Écoutez Maryse Poisson, directrice d’intervention sociale au collectif Bienvenue, suivie du chef du Parti québécois, Paul St-Pierre Plamondon, débattre du sujet, vedredi, au Québec maintenant.
Maryse Poisson, qui intervient depuis dix ans auprès des demandeurs d'asile mentionne la pertinence de cette décision pour les droits des femmes, qui doivent souvent rester à la maison pour s'occuper de leurs enfants.

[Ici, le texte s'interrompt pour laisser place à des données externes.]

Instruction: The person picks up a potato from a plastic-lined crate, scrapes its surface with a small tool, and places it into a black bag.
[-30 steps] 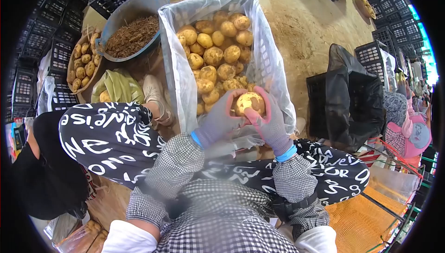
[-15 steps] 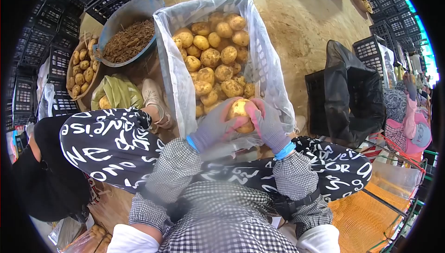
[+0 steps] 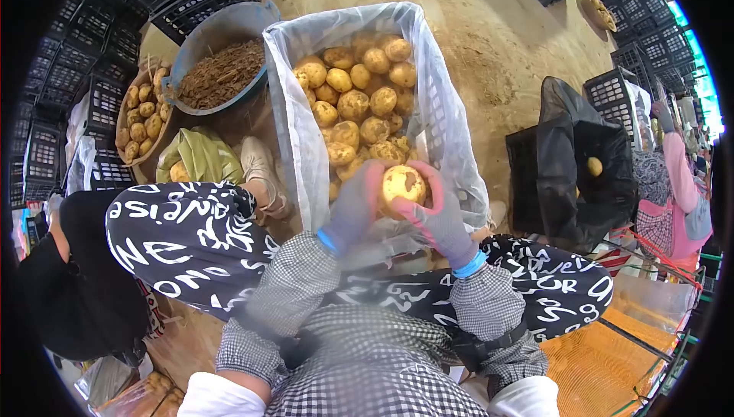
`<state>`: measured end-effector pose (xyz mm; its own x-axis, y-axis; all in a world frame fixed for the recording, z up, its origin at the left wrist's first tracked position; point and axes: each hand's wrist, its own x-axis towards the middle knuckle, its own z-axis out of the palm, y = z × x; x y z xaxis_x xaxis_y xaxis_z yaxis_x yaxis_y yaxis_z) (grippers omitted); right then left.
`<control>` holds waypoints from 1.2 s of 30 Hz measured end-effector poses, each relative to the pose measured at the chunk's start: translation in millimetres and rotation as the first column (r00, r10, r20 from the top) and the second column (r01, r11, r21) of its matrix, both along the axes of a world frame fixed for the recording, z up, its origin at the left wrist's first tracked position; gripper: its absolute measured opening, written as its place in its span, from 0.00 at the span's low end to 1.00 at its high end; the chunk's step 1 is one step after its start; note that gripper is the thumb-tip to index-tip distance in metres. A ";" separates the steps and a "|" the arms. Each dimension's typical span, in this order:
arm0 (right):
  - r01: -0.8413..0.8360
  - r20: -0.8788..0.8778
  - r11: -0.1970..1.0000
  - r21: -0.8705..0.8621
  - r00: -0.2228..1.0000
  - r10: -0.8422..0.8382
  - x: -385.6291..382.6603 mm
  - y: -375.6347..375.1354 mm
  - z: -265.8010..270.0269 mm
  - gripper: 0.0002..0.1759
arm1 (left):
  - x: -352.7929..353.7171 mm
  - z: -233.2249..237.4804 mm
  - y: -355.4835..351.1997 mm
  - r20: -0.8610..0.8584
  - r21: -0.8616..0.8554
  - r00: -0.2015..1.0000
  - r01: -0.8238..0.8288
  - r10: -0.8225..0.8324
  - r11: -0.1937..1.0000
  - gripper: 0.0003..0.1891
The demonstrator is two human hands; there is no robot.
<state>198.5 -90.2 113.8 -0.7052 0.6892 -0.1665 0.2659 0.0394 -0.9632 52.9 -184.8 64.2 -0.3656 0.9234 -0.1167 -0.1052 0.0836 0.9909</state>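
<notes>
A yellow potato (image 3: 403, 184) with a brown patch on its skin is held over the near end of a crate lined with a white translucent bag (image 3: 451, 134). My right hand (image 3: 442, 214), in a grey and pink glove, curls thumb and fingers around the potato's right side and underside. Pressed to the left side of it is my left hand (image 3: 358, 199), gloved alike, its fingers bent and partly hidden. Below them, many soil-marked potatoes (image 3: 352, 104) lie in the lined crate.
At the left stand a blue tub (image 3: 174, 84) of brown debris, a basket of potatoes (image 3: 142, 123) and a green sack (image 3: 197, 159). A black-lined crate (image 3: 562, 180) at the right has a potato (image 3: 594, 166) at it. Another person (image 3: 677, 180) is at far right.
The potato has been turned, so its brown patch now faces up. My left fingers have shifted to its side. A potato now shows at the black-lined crate. The whole view has shifted slightly.
</notes>
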 end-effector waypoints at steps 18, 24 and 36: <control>-0.131 -0.272 0.732 -0.668 0.959 -0.077 -13.8 6.6 5.5 0.29 | 6.9 28.4 2.3 0.517 0.130 0.854 -0.141 0.055 0.981 0.35; -0.006 -0.164 0.770 -0.638 0.978 -0.129 -17.1 5.5 7.8 0.29 | 7.3 11.4 0.7 0.356 0.151 0.926 -0.188 0.124 0.970 0.35; 0.019 0.012 0.998 -0.058 1.000 -0.018 -23.7 4.4 9.5 0.35 | -7.1 20.5 -1.8 0.782 0.057 0.614 -0.239 0.105 0.969 0.24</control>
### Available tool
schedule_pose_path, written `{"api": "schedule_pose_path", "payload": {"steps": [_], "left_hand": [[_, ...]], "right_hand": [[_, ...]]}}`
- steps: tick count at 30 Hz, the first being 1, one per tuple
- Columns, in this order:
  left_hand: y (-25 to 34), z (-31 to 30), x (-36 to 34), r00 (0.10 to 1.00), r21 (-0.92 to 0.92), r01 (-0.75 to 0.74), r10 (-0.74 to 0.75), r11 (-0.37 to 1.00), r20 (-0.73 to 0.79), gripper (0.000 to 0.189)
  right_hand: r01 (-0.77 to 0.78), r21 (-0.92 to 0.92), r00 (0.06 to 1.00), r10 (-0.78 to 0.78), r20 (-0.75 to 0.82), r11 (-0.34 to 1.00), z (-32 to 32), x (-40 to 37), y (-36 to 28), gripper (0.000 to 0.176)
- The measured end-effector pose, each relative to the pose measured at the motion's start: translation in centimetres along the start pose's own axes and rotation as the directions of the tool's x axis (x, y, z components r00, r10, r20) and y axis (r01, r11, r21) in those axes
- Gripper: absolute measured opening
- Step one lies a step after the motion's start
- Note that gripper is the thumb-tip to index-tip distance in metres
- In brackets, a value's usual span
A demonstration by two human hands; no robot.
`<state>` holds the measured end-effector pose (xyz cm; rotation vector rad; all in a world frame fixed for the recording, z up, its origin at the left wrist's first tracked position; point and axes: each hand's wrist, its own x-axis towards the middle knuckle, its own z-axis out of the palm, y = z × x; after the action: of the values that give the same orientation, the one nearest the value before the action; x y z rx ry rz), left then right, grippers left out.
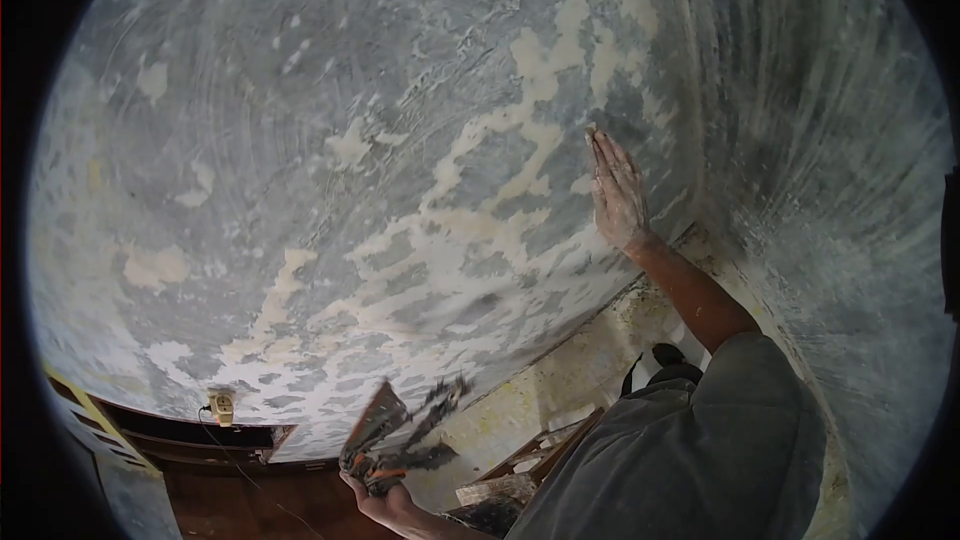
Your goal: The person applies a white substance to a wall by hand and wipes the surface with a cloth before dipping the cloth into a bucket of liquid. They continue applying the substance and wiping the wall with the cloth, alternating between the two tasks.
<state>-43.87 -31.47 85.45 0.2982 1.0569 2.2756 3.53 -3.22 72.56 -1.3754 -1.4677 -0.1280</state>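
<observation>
My left hand (387, 508) is low in the view, its fingers wrapped round the handles of several putty knives (380, 420). Their dirty blades fan upward and to the right, partly smeared by motion. My right hand (620, 195) is raised to the patchy grey wall (400, 140), its fingers long and close together. At its fingertips a small pale edge shows; the rest of that piece is hidden under the hand, and its kind cannot be made out. Pale filler patches (505, 130) spread over the wall around the right hand.
A second wall (810, 140) meets this one at a corner on the right. A yellowish socket with a plugged-in cord (221, 407) is at lower left, above brown wooden furniture (240, 505). Wooden pieces (500, 488) stand below, over a stained floor (590, 360).
</observation>
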Motion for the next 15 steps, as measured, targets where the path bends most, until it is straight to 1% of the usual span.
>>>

«Les demandeurs d'asile paient des impôts chaque année, ils travaillent, ils font partie de notre tissu économique. Moi je les connais [...] Ils sont préposés aux bénéficiaires. Ils travaillent même dans les garderies.»
Le chef du Parti québécois, lui, estime que l'État québécois pourrait être aux prises avec une immigration «illimitée et incontrôlée» à qui il doit offrir des services gratuits.
«Ce que ça crée, c'est un incitatif pour des milliards de personnes à tenter de fouler le territoire québécois, parce qu'elles pourraient améliorer leurs conditions de vie comme ça.